The Two Algorithms That Matter
You'll see a half-dozen rate-limiting algorithms in the wild, but two cover almost every real need, and they make opposite trade-offs about bursts.
Token bucket is the burst-friendly one. Picture a bucket that holds up to capacity tokens and refills at a steady refill_rate per second. Each request spends one token; an empty bucket means rejection. Because a full bucket can be spent all at once, it permits short bursts up to the bucket size while still enforcing the average rate over time:
import time
from dataclasses import dataclass
@dataclass
class TokenBucket:
capacity: int # max tokens = the biggest burst you allow
refill_rate: float # tokens added per second = the steady-state rate
tokens: float = 0.0
updated: float = 0.0
def allow(self) -> bool:
now = time.monotonic()
# Add tokens for the time elapsed, never exceeding capacity
self.tokens = min(self.capacity, self.tokens + (now - self.updated) * self.refill_rate)
self.updated = now
if self.tokens >= 1:
self.tokens -= 1
return True
return False
# 10-request burst, refilling at 5 requests/second sustained
bucket = TokenBucket(capacity=10, refill_rate=5)

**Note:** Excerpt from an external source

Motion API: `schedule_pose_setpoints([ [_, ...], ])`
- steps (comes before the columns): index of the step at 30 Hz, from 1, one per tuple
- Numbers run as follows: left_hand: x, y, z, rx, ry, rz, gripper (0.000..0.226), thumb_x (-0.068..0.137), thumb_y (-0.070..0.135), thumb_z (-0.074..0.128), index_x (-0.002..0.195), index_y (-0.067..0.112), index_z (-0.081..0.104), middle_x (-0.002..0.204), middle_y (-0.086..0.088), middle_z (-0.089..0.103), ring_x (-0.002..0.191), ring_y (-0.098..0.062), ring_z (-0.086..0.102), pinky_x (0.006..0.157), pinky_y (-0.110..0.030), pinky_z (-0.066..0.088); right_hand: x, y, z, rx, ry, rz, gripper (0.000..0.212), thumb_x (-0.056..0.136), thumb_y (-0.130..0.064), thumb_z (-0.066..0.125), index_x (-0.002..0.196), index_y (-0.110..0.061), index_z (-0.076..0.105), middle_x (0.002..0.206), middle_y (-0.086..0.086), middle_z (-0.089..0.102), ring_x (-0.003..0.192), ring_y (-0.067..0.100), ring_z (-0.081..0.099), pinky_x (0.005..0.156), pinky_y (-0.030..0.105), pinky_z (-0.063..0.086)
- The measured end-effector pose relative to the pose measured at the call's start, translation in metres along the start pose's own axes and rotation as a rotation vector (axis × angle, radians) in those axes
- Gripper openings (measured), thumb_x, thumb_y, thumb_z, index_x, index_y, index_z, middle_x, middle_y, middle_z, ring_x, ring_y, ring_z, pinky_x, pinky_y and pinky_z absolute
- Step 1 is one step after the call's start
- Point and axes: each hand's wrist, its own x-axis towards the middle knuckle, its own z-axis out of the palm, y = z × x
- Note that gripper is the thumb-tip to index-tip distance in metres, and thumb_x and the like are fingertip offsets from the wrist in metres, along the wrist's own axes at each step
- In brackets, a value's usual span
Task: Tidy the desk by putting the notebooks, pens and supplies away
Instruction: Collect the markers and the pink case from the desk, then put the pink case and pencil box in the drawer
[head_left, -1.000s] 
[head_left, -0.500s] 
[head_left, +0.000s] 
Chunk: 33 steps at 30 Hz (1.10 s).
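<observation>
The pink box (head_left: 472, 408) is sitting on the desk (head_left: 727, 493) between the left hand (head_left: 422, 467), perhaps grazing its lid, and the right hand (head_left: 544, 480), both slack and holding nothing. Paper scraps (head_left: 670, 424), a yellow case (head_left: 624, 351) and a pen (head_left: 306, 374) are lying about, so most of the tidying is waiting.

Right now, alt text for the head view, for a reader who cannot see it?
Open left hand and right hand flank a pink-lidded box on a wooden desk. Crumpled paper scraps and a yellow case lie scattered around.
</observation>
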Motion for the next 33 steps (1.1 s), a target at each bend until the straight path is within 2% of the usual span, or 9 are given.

Sliding window is the strict one. Instead of allowing bursts, it counts how many requests happened in the trailing window — say the last 60 seconds — and rejects anything over the cap. The simplest faithful version keeps a timestamp log and trims anything older than the window:
import time
from collections import deque
class SlidingWindow:
def __init__(self, limit: int, window_seconds: float):
self.limit = limit
self.window = window_seconds
self.hits: deque[float] = deque()
def allow(self) -> bool:
now = time.monotonic()
# Drop timestamps that have aged out of the window
while self.hits and self.hits[0] <= now - self.window:
self.hits.popleft()
if len(self.hits) < self.limit:
self.hits.append(now)
return True
return False
Why not the naive fixed window — a counter that resets every 60 seconds on the clock? Because it allows a double-rate burst across the boundary: a client can fire the full limit at 0:59 and the full limit again at 1:00, landing 2× your cap in two seconds. The sliding window exists specifically to close that gap. (In production the timestamp-log version is usually swapped for a sliding-window counter in Redis — the same idea with O(1) memory — which we'll get to.)
Which one to pick
Use token bucket when natural, bursty traffic is legitimate and you care about the average rate — a dashboard that fires ten calls on load, then idles. Use sliding window when the cap is a hard promise per period — “100 requests per minute, full stop,” the shape most public API plans are sold in. When unsure, token bucket is the more forgiving default for first-party clients.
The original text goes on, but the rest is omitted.